• **Work item**
Go through the listing and return every line with "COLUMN" in it.

---------- Raw data ----------

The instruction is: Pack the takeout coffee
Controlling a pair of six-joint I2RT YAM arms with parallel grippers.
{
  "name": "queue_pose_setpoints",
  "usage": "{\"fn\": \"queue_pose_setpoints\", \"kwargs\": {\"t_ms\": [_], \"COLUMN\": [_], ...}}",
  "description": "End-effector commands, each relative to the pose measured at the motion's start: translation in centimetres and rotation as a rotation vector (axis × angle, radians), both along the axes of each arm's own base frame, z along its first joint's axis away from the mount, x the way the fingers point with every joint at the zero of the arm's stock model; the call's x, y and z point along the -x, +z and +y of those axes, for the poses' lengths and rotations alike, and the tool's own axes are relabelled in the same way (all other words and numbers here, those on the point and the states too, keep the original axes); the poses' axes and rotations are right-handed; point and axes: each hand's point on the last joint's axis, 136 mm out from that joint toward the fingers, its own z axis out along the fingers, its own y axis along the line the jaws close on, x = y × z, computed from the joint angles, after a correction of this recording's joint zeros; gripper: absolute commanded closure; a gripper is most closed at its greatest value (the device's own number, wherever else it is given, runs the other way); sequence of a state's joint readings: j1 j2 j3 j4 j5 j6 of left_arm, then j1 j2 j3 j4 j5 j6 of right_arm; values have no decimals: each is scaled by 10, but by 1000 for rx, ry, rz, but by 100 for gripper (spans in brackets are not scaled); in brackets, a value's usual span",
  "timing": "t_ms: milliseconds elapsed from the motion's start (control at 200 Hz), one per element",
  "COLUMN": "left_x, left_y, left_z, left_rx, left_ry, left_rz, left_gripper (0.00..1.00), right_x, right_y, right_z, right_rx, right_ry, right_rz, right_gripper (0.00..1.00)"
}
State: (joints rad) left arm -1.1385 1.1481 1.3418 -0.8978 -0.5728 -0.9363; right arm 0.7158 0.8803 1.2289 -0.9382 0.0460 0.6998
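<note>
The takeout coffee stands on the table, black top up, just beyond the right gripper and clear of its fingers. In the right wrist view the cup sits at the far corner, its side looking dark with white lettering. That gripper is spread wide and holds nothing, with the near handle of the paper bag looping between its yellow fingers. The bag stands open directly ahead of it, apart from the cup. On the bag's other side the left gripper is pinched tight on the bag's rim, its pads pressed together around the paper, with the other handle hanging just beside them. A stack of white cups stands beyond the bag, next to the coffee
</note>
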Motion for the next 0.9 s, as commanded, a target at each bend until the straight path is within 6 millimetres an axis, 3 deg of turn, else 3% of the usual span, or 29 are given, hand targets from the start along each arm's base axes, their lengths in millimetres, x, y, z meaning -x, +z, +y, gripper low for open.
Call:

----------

• **Response to this task**
  "usage": "{\"fn\": \"queue_pose_setpoints\", \"kwargs\": {\"t_ms\": [_], \"COLUMN\": [_], ...}}",
  "COLUMN": "left_x, left_y, left_z, left_rx, left_ry, left_rz, left_gripper (0.00..1.00), right_x, right_y, right_z, right_rx, right_ry, right_rz, right_gripper (0.00..1.00)"

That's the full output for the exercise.